Shortly after The Game Awards creator and host Geoff Keighley announced the nominees for this year’s installment, amateur analysts online discovered Black Myth: Wukong is one of the lowest-rated games to be nominated for Game of the Year in the show’s 10-year history with an 81 on Metacritic and an 82 on Opencritic.

Polygon double-checked this factoid, scanning both score aggregators for every game of the year nominee since The Game Awards debuted in 2014, and found it to be mostly true. The one weird outlier is PlayerUnknown’s Battlegrounds, which scored a 77 on Opencritic despite having an 86 on Metacritic. We should also note that neither site provides detailed information on how or even if scores have changed over time, meaning there could be discrepancies between present-day scores and what they were when the games were first nominated.

It’s rare for The Game Awards’ game of the year nominees to dip below the 85 mark. Some other games in that range include 2014’s Middle-earth: Shadow of Mordor, 2018’s Assassin’s Creed Odyssey, 2019’s Control and Death Stranding, 2020’s Ghost of Tsushima, 2021’s Resident Evil Village, and 2022’s Stray, none of which won the category. 2014’s Dragon Age: Inquisition was the lowest-rated game to be named Game of the Year, with an 85 on Metacritic and an 88 on Opencritic.

Despite every other nominee scoring 90 or above on both aggregators, The Game Awards 2024 is also the first year to see the average game of the year score drop since 2021, the only installment in which every game scored below 90.

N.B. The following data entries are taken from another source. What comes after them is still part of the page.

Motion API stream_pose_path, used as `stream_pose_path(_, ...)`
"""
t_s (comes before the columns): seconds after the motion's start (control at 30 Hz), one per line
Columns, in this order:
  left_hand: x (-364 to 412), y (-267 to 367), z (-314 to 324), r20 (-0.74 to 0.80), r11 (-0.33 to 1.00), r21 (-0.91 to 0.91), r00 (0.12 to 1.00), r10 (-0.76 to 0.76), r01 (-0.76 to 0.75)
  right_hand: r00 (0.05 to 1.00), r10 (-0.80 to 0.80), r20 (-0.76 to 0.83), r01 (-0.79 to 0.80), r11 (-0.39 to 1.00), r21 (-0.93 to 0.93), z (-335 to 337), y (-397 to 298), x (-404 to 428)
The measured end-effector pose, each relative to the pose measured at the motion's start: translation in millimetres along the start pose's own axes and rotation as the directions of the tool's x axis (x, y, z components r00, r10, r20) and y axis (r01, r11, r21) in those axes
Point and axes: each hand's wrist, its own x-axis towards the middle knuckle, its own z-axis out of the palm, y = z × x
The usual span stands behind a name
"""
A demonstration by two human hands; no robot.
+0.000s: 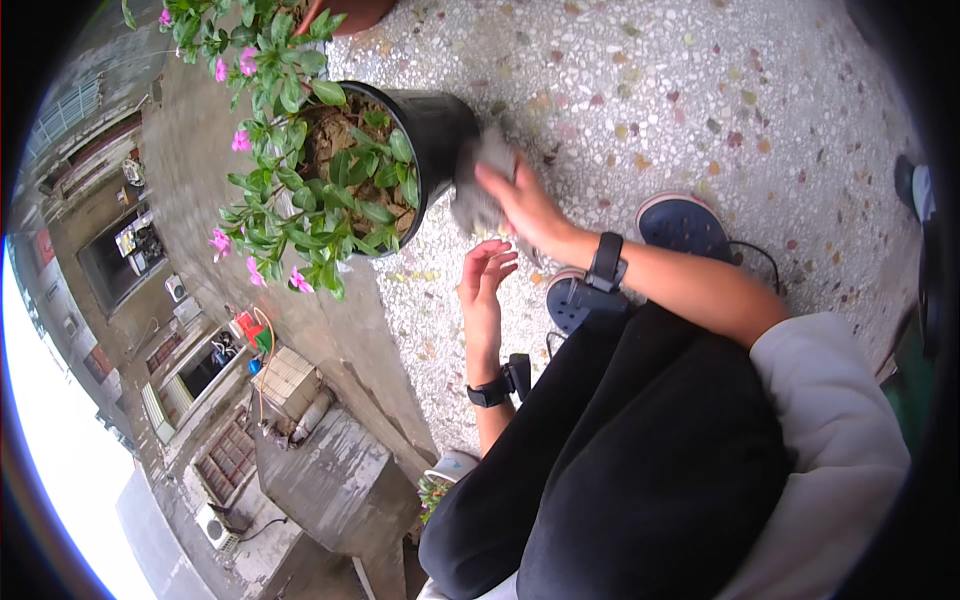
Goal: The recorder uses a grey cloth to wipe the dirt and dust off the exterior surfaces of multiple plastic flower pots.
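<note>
My right hand (525, 202) is closed on a grey cloth (487, 176), blurred, held against the lower side of a black plastic flower pot (439, 135). The pot holds soil and a leafy periwinkle plant (322, 195) with pink flowers. Nearer to me, my left hand (487, 281) is raised beside the cloth, its fingers apart and slightly curled, with nothing in it. Both wrists wear black bands with small devices.
The pot stands on a speckled terrazzo floor (600, 97). A reddish-brown pot (356, 16) is beside it. A white pot (452, 465) with a plant shows past my knee. Navy clogs (679, 225) are on my feet, with a thin black cable alongside. Buildings lie beyond.
</note>
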Motion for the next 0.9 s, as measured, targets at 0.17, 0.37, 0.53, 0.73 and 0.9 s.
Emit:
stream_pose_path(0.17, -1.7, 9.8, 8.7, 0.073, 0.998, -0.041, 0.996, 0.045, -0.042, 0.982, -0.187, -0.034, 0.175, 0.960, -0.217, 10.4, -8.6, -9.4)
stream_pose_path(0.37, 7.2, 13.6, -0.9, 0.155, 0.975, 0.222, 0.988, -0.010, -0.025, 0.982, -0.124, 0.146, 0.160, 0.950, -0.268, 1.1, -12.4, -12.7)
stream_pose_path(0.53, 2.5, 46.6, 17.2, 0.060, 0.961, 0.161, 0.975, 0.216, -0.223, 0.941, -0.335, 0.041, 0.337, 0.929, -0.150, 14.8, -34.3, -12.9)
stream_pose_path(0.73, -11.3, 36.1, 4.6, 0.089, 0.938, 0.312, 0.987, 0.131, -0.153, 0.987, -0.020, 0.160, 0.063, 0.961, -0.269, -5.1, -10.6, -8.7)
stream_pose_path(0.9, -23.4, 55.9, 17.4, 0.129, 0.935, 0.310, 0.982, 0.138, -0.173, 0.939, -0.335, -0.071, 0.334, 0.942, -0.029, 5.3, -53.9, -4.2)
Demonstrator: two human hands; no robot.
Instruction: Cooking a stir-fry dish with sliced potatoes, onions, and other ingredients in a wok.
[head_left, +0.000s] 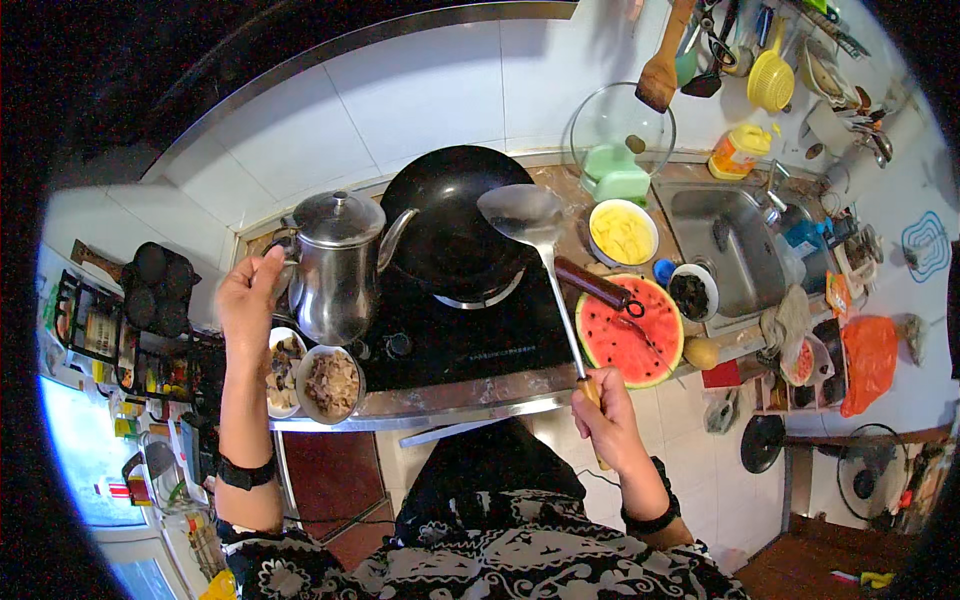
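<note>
My left hand (253, 296) grips the handle of a stainless steel kettle (337, 285), which is upright at the left of the stove, its spout towards the wok. The black wok (457, 217) sits on the gas stove's burner (480, 296). In my right hand (611, 420) is the wooden grip of a metal wok spatula (523, 214); its broad head hangs over the wok's right rim. Below the kettle stand a bowl of sliced pale food (330, 385) and a bowl of dark and light pieces (285, 371).
A cut watermelon (630, 341) lies right of the stove under the wok's handle (592, 283). Behind it are a bowl of yellow slices (624, 231), a bowl of black food (691, 294) and a glass lid (622, 124). The sink (724, 240) is farther right.
</note>
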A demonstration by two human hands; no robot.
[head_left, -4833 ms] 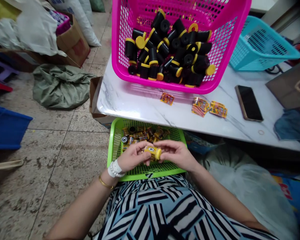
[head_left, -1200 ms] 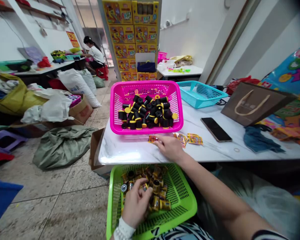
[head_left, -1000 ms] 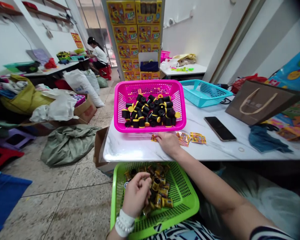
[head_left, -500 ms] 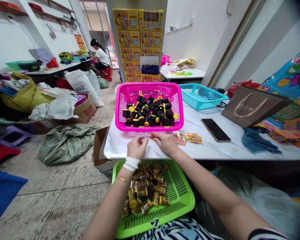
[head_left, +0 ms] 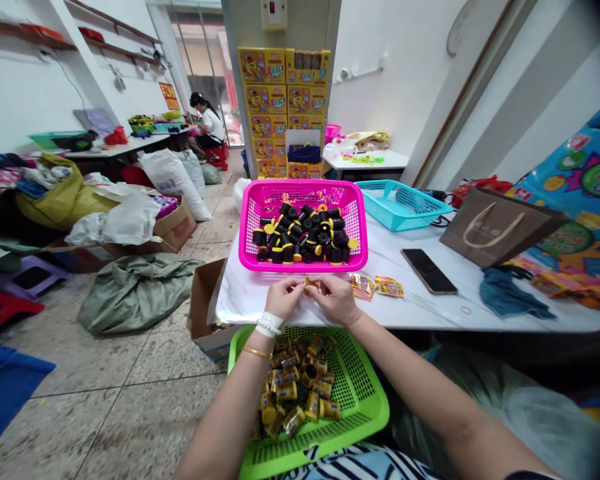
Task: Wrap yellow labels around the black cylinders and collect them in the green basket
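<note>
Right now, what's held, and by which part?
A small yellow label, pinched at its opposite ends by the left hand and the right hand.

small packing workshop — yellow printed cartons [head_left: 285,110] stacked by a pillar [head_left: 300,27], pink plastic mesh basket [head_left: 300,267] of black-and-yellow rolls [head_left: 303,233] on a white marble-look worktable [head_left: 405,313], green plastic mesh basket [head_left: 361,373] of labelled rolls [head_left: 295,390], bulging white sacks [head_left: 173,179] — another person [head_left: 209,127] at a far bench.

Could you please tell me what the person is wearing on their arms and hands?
Both forearms are bare, with no gloves on the left hand or right hand. The left wrist carries a white beaded bracelet and, further up, a thin gold bangle. The right wrist bears nothing. A striped garment shows below.
</note>
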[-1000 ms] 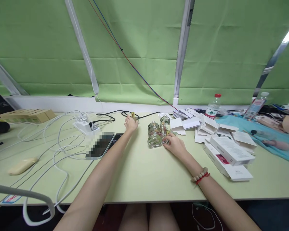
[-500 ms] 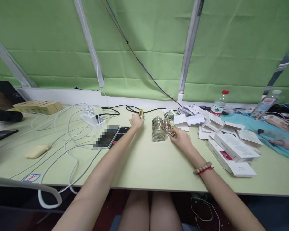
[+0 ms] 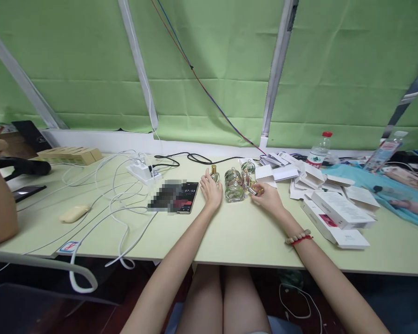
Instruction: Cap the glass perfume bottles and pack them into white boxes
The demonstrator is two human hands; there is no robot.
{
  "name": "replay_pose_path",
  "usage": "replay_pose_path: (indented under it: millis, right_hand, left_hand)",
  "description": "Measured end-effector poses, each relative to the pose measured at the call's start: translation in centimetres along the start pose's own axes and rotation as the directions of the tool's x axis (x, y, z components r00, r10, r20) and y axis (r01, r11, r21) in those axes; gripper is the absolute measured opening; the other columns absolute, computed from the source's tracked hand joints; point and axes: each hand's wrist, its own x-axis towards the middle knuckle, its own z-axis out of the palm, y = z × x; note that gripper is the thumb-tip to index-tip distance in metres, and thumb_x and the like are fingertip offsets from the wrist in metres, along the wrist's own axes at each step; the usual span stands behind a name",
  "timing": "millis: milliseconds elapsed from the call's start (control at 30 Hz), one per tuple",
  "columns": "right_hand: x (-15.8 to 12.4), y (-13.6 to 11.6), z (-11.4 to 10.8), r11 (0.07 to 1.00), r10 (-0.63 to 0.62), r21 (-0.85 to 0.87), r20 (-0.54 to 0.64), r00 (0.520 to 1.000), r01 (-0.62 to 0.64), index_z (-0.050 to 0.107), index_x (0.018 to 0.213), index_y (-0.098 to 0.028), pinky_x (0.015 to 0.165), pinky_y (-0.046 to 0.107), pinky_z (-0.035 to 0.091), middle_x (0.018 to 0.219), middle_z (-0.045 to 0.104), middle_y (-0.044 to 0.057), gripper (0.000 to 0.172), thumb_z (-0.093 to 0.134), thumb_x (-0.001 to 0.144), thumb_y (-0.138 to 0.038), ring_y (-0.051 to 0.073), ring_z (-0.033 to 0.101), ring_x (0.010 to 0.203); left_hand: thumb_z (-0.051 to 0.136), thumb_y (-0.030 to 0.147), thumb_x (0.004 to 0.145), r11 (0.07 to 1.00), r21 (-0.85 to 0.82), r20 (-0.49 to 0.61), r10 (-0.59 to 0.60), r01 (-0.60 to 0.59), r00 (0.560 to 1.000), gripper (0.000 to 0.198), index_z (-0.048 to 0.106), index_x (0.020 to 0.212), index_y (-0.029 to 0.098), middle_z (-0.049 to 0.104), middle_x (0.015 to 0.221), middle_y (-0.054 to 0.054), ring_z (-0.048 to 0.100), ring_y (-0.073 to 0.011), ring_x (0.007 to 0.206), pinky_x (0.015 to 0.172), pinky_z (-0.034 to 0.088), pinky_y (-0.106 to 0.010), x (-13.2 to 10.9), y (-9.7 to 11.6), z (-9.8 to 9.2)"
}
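Head view: left hand point(image 3: 211, 191) is resting open just left of the glass bottles point(image 3: 234, 185), while right hand point(image 3: 269, 197) is pinching a small gold-capped bottle point(image 3: 251, 185) on their right.

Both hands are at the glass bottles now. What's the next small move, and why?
Probably close the left hand around the small gold-capped bottle: its fingers lie open right beside it, while the right hand already pinches a small gold piece by the clear bottles.
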Motion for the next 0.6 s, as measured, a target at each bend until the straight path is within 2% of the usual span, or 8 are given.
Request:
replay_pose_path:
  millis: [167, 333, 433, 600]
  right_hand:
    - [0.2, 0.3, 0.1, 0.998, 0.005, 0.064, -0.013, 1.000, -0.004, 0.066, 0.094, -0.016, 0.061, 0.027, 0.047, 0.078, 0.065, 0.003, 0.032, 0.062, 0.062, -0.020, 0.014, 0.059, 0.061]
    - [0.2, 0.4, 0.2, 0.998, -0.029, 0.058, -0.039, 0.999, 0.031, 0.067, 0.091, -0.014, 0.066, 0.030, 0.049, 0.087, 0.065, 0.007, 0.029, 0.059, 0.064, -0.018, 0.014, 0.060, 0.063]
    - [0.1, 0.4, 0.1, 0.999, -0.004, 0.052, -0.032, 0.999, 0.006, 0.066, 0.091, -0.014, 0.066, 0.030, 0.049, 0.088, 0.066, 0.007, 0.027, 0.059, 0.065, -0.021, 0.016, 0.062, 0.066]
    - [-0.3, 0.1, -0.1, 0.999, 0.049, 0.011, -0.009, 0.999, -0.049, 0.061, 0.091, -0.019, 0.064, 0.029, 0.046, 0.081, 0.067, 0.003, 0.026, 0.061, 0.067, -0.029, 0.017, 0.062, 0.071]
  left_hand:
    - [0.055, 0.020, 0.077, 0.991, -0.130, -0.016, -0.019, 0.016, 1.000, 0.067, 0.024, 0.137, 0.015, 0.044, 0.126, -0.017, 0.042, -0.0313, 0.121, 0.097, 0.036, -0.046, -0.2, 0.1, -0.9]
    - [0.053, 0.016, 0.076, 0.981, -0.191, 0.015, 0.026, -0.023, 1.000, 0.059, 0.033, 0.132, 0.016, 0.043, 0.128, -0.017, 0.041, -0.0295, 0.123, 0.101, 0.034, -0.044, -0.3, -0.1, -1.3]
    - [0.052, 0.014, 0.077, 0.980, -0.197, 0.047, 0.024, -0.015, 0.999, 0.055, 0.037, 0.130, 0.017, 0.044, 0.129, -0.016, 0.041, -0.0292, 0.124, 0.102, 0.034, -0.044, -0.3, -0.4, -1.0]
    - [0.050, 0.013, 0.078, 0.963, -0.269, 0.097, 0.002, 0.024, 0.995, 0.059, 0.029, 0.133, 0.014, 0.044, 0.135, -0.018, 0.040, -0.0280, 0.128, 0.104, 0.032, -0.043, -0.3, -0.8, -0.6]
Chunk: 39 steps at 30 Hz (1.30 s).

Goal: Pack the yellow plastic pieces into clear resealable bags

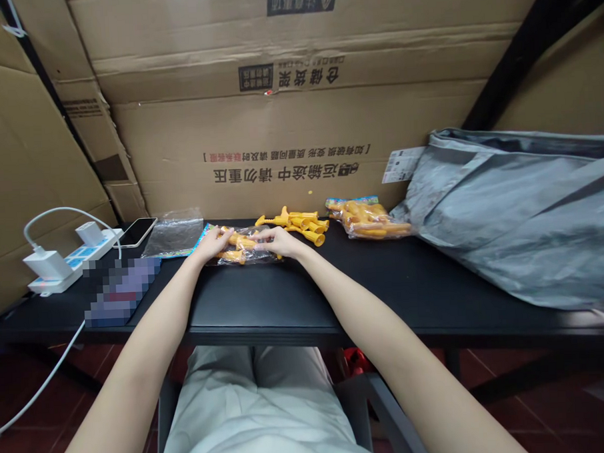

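Note:
A clear plastic bag [257, 256] holding several yellow plastic parts lies flat on the black table, its blue printed edge towards the left. My left hand [213, 244] grips the bag's left end, with the fingers reaching over the top. At the right end, my right hand [279, 243] pinches the plastic, its thumb and fingertips pointing left. The fingers hide parts of the bag. Just behind my right hand is a loose pile of yellow plastic parts [304, 221], some with cup-shaped ends. Another filled bag of yellow parts [364, 218] lies further right.
A flat clear bag [175, 233] and a phone [138, 231] lie at the back left, near a white power strip [78, 257] with plugs and cable. A blurred dark item [122, 292] lies in front. Cardboard [297, 120] walls the back; a large grey bag [517, 224] fills the right.

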Each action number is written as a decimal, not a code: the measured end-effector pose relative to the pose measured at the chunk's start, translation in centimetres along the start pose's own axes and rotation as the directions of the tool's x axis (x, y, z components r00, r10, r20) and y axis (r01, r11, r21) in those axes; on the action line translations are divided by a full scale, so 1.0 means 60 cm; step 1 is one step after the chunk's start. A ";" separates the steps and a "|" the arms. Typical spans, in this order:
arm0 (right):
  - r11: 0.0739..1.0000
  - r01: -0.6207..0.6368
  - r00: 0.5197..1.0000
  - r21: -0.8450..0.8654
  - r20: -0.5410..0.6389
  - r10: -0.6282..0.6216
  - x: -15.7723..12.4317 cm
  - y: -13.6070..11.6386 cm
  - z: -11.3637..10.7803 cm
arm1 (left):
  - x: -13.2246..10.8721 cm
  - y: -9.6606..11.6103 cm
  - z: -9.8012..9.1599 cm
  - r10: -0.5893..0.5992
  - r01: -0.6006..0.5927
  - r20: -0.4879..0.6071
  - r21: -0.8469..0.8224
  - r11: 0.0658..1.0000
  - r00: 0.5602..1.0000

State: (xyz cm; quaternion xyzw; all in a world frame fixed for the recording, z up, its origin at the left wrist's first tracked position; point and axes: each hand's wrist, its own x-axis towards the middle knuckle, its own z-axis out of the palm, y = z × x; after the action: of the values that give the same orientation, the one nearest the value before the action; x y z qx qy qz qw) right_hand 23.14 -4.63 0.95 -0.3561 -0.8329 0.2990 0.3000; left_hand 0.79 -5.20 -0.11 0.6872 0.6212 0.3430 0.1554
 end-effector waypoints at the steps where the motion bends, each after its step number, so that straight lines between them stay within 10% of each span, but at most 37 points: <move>1: 1.000 -0.006 1.000 -0.015 0.008 0.006 0.000 0.000 0.003 | -0.001 0.002 -0.001 0.004 -0.004 0.010 0.005 1.000 1.000; 8: 0.996 0.039 0.999 -0.078 -0.034 -0.042 0.006 -0.009 0.012 | -0.003 -0.007 -0.002 0.089 -0.092 0.050 0.055 0.994 0.995; 17: 0.838 -0.361 0.929 -0.409 -0.238 0.284 -0.006 -0.018 -0.010 | -0.001 -0.006 0.003 0.068 -0.070 0.050 0.045 0.996 0.996; 26: 0.878 -0.323 0.934 0.353 -0.034 0.356 -0.002 -0.028 0.010 | -0.005 0.005 0.000 -0.082 0.081 0.010 -0.335 0.939 0.997; 32: 0.929 -0.367 0.913 0.049 -0.172 0.370 -0.004 -0.025 0.010 | 0.001 -0.001 -0.006 -0.171 0.145 -0.146 -0.170 0.975 0.974; 39: 0.869 -0.385 0.916 0.311 0.011 0.401 -0.005 -0.015 0.011 | 0.009 -0.014 -0.006 -0.226 0.194 -0.139 -0.210 0.958 0.964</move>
State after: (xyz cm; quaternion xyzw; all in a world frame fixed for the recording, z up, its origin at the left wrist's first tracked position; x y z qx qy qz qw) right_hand 22.45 -5.56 1.10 -0.4749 -0.6781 0.4697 0.3066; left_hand -0.06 -4.59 -0.23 0.5685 0.6650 0.4380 0.2064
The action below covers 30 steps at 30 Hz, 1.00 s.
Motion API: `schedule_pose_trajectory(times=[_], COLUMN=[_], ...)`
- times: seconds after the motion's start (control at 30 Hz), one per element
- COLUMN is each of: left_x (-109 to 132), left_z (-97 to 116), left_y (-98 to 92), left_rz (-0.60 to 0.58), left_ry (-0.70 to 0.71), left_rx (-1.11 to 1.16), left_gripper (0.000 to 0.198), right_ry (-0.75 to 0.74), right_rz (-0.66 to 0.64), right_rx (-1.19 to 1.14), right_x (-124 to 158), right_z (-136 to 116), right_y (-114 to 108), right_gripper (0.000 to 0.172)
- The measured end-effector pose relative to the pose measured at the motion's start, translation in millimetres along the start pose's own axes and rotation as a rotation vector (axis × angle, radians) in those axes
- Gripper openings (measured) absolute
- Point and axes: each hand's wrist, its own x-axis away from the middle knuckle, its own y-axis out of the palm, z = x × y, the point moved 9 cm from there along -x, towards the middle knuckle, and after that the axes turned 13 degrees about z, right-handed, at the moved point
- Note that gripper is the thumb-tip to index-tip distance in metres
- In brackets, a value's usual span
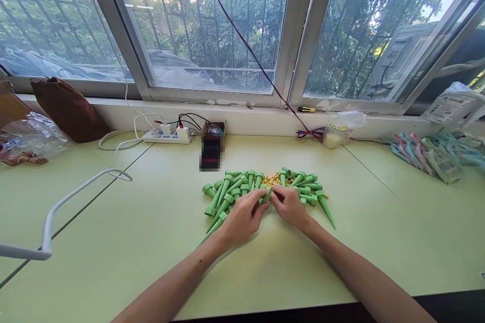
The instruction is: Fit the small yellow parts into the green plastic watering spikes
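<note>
My left hand (247, 212) is closed round a green plastic watering spike (268, 195), its pointed end up between my two hands. Fingers pinched, my right hand (291, 206) meets the spike near its tip; whatever it may hold is hidden. A heap of green watering spikes (226, 193) with ribbed caps lies to the left, just beyond my left hand. More spikes (308, 185) lie on the right, and one spike (326, 210) points towards me. Small yellow pieces (271, 180) form a pile between the two heaps, too small to make out singly.
The pale green table (151, 232) runs along a windowsill. A power strip (166, 135), a small box (215, 128) and a clear jar (335, 135) stand at the back. A bent white metal arm (48, 227) crosses the left side. Pastel plastic items (428, 154) lie far right.
</note>
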Motion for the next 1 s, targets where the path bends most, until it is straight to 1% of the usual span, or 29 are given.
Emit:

Black Myth: Wukong has been a centerpiece of the culture war within gaming after IGN investigated allegations of sexism at developer Game Science in Nov. 2023, speaking to several women in the Chinese gaming industry about “misogynistic remarks” by men at the studio, including CEO Feng Ji. Discussing the game on social media became almost unbearable in the following months as some right-wing figures took up its banner in a transparent effort to needle their perceived online enemies, but once Black Myth: Wukong arrived on Aug. 20, most critics found it to be a beautiful, if repetitive, action-adventure.